• **EXERCISE DIRECTIONS**: Scan the material for the word "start" and return every matching line.
◇ ◇ ◇ ◇
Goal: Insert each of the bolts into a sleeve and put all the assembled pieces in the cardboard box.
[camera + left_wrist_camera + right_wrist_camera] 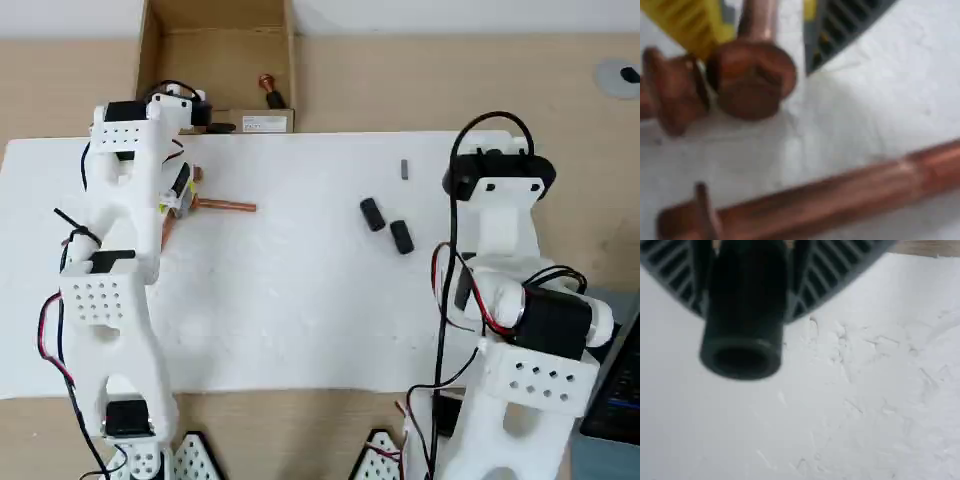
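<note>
My left gripper (182, 196) hangs low over the white mat's left side, shut on a copper bolt (751, 77) whose shaft runs up between the yellow and grey fingers. A second bolt's head (671, 96) lies just beside it, and a long bolt (226, 207) lies flat on the mat close by. My right gripper (747, 270) is shut on a black sleeve (744, 335), held above the mat with its open end showing. Two more black sleeves (372, 214) (401, 236) lie mid-mat. The cardboard box (148, 60) at the back holds one assembled piece (271, 92).
The white mat (300, 300) covers most of the table. A small grey piece (404, 169) lies behind the two loose sleeves. The right arm (497, 190) stands over the mat's right edge. A dark device (620, 390) sits at the far right.
</note>
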Robot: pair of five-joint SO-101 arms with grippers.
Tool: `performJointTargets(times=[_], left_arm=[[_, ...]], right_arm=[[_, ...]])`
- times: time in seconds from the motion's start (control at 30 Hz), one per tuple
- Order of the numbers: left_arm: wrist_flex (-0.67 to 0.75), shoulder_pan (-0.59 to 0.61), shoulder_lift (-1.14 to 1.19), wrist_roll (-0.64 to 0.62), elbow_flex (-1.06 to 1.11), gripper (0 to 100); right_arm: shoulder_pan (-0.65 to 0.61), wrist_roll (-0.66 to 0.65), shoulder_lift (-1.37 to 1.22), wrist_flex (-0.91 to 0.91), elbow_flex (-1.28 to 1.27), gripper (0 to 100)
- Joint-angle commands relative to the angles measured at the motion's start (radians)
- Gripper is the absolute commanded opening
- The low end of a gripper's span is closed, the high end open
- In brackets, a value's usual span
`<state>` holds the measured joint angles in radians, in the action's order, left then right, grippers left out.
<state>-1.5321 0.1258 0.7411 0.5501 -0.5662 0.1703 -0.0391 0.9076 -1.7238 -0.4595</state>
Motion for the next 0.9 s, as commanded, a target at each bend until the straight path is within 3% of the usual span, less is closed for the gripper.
performJointTargets(times=[0.0,0.1,0.5,0.87], left_arm=[[-0.005,-0.009,0.022,0.003,-0.048,8],[-0.006,-0.008,0.044,0.003,-0.046,0],[-0.178,-0.005,-0.021,-0.002,-0.144,1],[-0.219,-0.011,-0.378,-0.002,0.008,1]], right_arm=[[0.004,0.009,0.013,0.021,-0.001,1.0],[0.004,0.009,0.013,0.021,-0.001,1.0],[0.008,0.009,0.019,0.015,0.005,1.1],[0.008,0.005,0.021,-0.012,0.093,1.0]])
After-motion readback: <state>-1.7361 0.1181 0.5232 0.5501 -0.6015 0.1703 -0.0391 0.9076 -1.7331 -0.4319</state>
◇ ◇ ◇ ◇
• **ANSWER FOR THIS EXERCISE**:
- times: time in seconds from the motion's start (control at 30 Hz), one per tuple
- Joint-angle commands relative to the angles measured at the motion's start (radians)

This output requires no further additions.